TRY IT >>
Set down, unchanged, the line holding "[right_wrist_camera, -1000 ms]" and all lines that follow it to the end of the material, leaving pictures out.

DATA SHOWN >>
╭──

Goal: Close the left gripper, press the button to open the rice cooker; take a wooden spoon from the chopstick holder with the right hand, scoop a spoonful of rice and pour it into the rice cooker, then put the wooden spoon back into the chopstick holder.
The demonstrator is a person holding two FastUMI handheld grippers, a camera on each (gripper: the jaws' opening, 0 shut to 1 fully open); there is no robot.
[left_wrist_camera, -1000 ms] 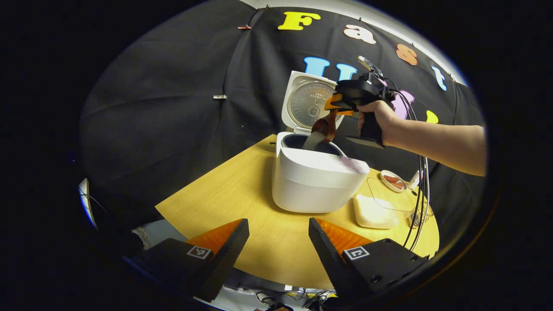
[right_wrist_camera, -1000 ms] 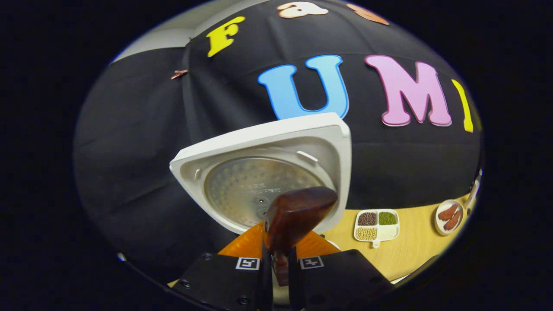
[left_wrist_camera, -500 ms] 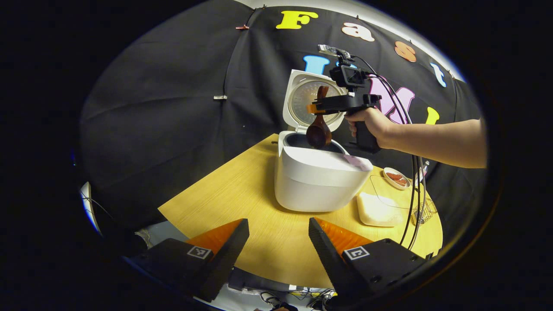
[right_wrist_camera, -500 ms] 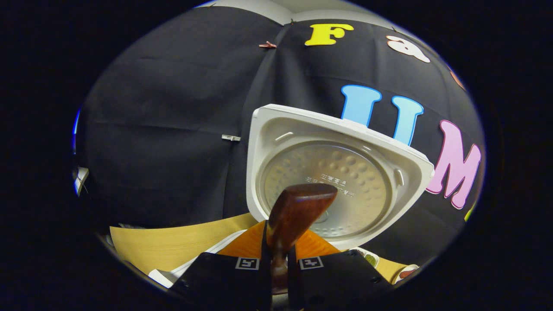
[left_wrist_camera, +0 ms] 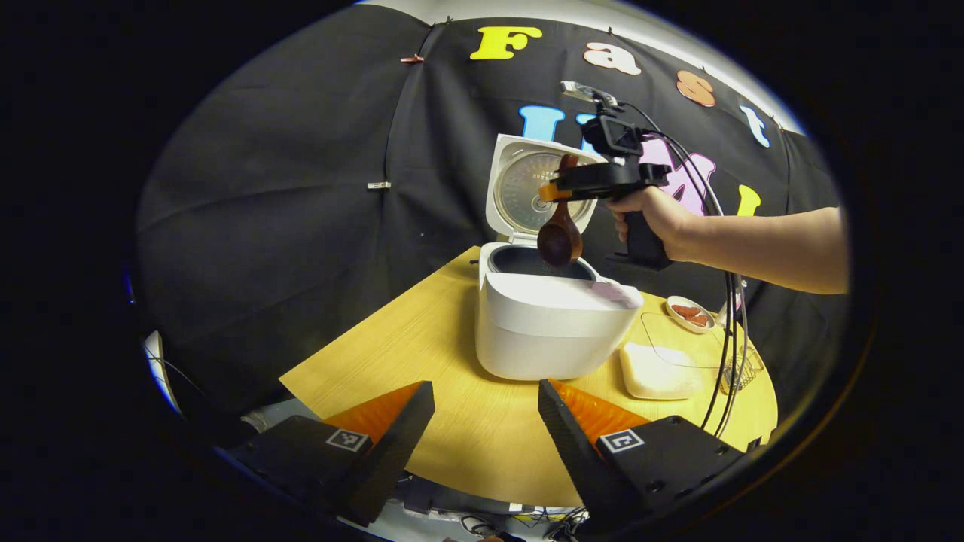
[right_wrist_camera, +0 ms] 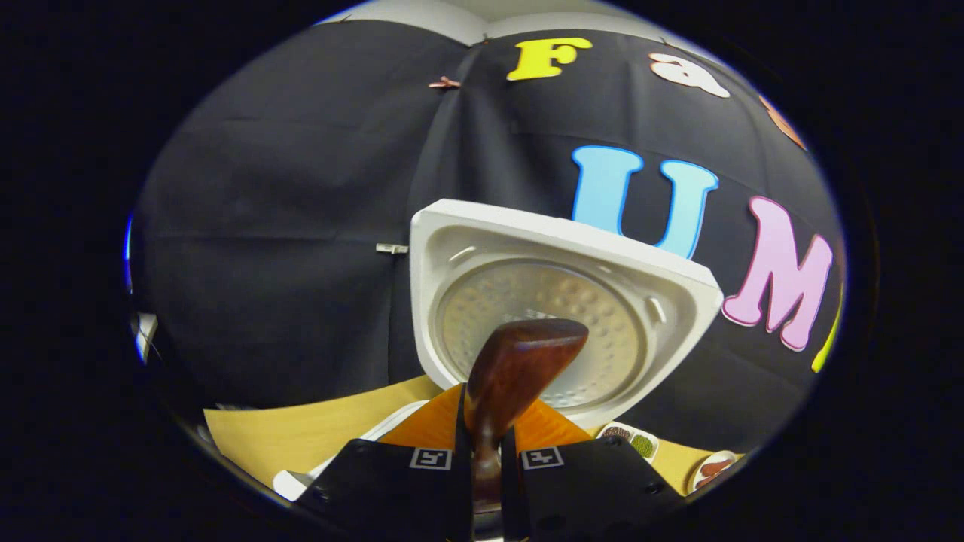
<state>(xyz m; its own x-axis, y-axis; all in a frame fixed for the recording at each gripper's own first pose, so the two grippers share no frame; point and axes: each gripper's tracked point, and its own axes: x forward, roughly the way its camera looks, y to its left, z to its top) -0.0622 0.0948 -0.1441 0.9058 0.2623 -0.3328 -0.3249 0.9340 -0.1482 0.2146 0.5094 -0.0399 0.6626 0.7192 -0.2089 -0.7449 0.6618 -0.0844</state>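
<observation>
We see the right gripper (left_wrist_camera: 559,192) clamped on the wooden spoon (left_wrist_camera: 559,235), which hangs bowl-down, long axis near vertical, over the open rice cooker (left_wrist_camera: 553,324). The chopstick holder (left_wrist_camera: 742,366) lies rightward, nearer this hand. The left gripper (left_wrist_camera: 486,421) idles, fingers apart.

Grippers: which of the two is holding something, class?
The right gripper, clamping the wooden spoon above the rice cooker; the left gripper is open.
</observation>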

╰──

YOUR SOLUTION >>
[right_wrist_camera, -1000 ms] 
[left_wrist_camera, -500 ms] 
[right_wrist_camera, -500 ms] 
[left_wrist_camera, +0 ms] 
[right_wrist_camera, +0 ms] 
<state>(xyz m; its own x-axis, y-axis; all in a frame fixed for the recording at each gripper's own first pose, so the two grippers share no frame; point and axes: each gripper's tracked point, and its own axes: x forward, roughly the way its camera looks, y to its left, z to its top) -0.0622 0.0948 -0.1441 0.9058 0.2623 -0.3328 -0.3249 0.9340 -0.1482 0.2146 0.5094 -0.0399 0.6626 0.7192 -0.2089 -0.7449 0.6618 -0.0844</state>
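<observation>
We see the right gripper (left_wrist_camera: 559,192) clamped on the wooden spoon (left_wrist_camera: 559,235), which hangs bowl-down, long axis near vertical, over the open rice cooker (left_wrist_camera: 553,324). The chopstick holder (left_wrist_camera: 742,366) lies rightward, nearer this hand. The left gripper (left_wrist_camera: 486,421) idles, fingers apart.

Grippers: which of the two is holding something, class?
The right gripper, clamping the wooden spoon above the rice cooker; the left gripper is open.
</observation>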

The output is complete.